[Stored data]
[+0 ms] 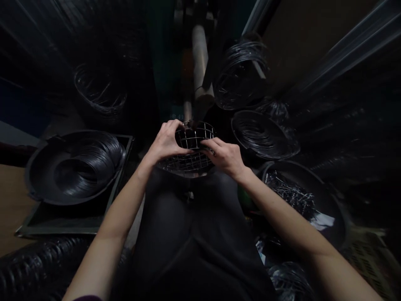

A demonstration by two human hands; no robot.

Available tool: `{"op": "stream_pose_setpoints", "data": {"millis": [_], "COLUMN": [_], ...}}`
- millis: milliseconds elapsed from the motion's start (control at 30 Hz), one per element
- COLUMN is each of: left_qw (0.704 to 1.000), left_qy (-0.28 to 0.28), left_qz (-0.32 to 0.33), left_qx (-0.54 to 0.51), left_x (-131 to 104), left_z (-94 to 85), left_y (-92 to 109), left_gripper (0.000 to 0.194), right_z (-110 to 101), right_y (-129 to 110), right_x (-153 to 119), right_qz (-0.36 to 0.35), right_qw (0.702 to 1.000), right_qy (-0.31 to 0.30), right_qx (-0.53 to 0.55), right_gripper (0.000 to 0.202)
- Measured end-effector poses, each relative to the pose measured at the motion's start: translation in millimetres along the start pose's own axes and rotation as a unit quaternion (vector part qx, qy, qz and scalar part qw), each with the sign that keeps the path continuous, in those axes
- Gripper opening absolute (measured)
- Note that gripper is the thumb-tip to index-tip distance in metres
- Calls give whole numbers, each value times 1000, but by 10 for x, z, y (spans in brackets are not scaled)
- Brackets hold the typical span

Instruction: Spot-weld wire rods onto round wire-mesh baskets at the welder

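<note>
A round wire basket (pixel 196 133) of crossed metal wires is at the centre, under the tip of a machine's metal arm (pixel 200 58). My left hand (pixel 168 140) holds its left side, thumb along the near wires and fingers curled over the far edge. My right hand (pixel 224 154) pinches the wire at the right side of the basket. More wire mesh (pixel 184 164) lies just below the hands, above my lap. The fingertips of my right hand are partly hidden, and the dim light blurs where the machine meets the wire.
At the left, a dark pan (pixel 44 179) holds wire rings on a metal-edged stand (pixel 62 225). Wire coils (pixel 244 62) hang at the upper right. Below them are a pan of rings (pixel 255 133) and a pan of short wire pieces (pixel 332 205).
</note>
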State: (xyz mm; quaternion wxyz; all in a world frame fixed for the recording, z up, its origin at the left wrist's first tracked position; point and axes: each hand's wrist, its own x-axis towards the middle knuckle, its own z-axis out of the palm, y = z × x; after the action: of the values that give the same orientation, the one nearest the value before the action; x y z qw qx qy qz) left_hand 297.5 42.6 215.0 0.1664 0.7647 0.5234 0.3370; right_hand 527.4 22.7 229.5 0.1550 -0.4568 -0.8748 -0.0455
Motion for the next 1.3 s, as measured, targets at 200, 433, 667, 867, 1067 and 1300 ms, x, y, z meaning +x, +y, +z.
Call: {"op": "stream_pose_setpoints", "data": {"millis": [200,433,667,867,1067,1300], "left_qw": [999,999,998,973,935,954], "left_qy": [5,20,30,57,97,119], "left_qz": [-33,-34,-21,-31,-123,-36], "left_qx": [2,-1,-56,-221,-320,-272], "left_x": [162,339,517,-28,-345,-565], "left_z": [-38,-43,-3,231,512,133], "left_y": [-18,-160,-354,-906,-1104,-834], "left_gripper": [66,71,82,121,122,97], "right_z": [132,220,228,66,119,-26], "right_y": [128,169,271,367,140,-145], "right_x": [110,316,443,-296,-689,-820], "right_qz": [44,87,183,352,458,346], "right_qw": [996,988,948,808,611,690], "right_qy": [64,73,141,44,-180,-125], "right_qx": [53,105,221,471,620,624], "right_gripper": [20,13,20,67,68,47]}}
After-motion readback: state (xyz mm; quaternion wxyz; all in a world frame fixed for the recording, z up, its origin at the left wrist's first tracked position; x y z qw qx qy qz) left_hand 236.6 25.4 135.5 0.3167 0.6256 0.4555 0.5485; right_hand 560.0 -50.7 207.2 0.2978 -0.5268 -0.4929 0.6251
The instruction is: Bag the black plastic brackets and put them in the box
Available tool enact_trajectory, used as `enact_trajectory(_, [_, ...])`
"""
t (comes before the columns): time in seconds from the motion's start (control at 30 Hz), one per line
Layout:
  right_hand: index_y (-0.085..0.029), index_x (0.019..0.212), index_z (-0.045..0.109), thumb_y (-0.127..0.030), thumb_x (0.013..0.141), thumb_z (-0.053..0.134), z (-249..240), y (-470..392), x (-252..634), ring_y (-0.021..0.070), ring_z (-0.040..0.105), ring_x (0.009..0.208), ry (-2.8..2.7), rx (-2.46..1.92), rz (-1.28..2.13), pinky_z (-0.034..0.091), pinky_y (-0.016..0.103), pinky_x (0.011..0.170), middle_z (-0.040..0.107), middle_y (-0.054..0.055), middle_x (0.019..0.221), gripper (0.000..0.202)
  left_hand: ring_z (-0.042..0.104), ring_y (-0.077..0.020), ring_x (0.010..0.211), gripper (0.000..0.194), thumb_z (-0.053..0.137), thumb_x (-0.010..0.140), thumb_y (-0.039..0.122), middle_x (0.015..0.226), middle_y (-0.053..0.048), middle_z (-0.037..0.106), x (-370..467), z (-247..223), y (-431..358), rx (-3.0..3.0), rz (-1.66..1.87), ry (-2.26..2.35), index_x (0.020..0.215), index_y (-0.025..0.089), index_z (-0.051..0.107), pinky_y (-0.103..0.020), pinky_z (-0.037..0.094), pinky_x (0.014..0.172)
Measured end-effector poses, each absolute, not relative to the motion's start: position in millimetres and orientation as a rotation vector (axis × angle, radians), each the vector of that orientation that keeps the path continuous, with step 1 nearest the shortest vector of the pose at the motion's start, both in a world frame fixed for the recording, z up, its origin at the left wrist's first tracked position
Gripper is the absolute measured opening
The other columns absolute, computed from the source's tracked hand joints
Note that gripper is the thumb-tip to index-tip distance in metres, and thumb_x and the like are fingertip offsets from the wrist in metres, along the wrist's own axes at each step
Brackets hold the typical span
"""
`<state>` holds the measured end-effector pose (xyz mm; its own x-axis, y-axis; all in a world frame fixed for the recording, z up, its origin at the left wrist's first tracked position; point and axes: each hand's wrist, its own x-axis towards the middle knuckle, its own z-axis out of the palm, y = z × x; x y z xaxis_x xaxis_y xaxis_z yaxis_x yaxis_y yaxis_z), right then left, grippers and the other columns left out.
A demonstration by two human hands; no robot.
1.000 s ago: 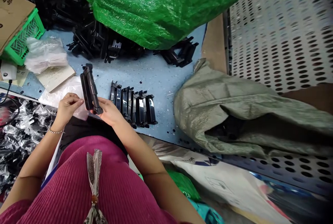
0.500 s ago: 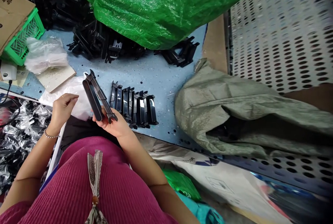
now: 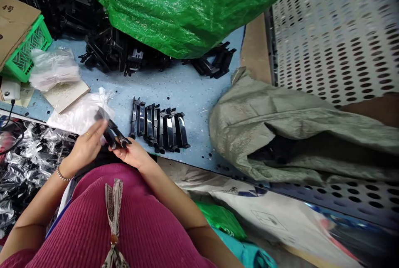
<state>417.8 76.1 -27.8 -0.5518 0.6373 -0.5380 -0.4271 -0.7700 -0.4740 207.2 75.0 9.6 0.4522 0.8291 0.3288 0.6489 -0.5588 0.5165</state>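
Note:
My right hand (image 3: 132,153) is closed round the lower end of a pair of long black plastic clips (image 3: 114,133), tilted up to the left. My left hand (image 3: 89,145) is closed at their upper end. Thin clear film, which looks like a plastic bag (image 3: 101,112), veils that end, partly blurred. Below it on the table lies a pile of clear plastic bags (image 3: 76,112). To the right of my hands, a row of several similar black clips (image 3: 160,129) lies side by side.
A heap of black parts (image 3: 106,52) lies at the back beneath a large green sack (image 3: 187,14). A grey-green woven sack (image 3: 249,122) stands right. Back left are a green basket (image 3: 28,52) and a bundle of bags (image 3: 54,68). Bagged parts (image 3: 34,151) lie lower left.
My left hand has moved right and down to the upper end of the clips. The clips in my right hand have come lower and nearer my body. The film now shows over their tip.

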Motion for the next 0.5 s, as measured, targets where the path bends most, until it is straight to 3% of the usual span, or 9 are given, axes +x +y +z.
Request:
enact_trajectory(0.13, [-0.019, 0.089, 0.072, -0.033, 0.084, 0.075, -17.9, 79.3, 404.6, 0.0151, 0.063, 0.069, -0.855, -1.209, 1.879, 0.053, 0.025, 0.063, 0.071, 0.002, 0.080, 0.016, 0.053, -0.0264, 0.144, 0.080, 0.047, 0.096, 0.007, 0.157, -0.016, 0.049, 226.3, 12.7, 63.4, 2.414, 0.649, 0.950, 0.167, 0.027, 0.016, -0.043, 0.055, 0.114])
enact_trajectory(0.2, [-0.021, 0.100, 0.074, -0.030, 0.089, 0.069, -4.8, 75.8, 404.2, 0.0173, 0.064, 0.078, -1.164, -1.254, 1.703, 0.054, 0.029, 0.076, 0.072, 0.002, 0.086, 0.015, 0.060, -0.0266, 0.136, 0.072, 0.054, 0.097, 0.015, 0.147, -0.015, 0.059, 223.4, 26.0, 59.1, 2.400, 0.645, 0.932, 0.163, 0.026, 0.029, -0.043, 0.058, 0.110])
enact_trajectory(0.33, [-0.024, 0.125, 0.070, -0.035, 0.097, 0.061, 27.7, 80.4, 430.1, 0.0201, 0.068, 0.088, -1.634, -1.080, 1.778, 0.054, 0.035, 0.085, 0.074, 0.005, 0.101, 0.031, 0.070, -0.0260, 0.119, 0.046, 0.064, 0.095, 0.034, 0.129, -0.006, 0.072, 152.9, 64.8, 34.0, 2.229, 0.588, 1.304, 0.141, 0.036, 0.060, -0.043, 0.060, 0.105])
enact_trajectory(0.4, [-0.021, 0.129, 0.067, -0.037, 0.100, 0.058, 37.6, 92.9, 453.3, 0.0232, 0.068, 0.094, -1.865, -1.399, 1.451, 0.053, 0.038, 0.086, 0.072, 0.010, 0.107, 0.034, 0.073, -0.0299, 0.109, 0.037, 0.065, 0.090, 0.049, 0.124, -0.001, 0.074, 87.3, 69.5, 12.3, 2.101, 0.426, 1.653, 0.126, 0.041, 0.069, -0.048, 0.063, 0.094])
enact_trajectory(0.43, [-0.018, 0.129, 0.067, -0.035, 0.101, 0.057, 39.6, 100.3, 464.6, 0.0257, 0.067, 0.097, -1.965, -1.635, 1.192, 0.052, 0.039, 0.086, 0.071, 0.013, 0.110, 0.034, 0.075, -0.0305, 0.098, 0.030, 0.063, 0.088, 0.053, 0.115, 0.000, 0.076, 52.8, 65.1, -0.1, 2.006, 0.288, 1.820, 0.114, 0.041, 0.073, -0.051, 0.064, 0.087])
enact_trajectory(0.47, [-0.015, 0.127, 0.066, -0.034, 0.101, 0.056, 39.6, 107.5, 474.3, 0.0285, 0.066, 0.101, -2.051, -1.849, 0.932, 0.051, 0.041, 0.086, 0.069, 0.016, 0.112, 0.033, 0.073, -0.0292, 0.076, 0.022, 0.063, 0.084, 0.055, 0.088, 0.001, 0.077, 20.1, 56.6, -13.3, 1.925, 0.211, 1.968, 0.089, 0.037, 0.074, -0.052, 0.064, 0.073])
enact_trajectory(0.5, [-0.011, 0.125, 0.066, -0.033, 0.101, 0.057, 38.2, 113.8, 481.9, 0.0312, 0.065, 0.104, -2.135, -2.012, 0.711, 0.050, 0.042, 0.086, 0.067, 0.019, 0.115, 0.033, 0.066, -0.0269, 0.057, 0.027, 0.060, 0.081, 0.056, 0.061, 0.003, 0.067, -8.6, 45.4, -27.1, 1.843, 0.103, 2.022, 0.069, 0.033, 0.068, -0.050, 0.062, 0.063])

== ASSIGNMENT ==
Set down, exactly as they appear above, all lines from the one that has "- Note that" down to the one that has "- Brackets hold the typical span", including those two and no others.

== RESULT ==
- Note that gripper is the thumb-tip to index-tip distance in metres
- Calls give whole numbers, each value times 1000, but by 10 for x, z, y (spans in brackets are not scaled)
- Brackets hold the typical span

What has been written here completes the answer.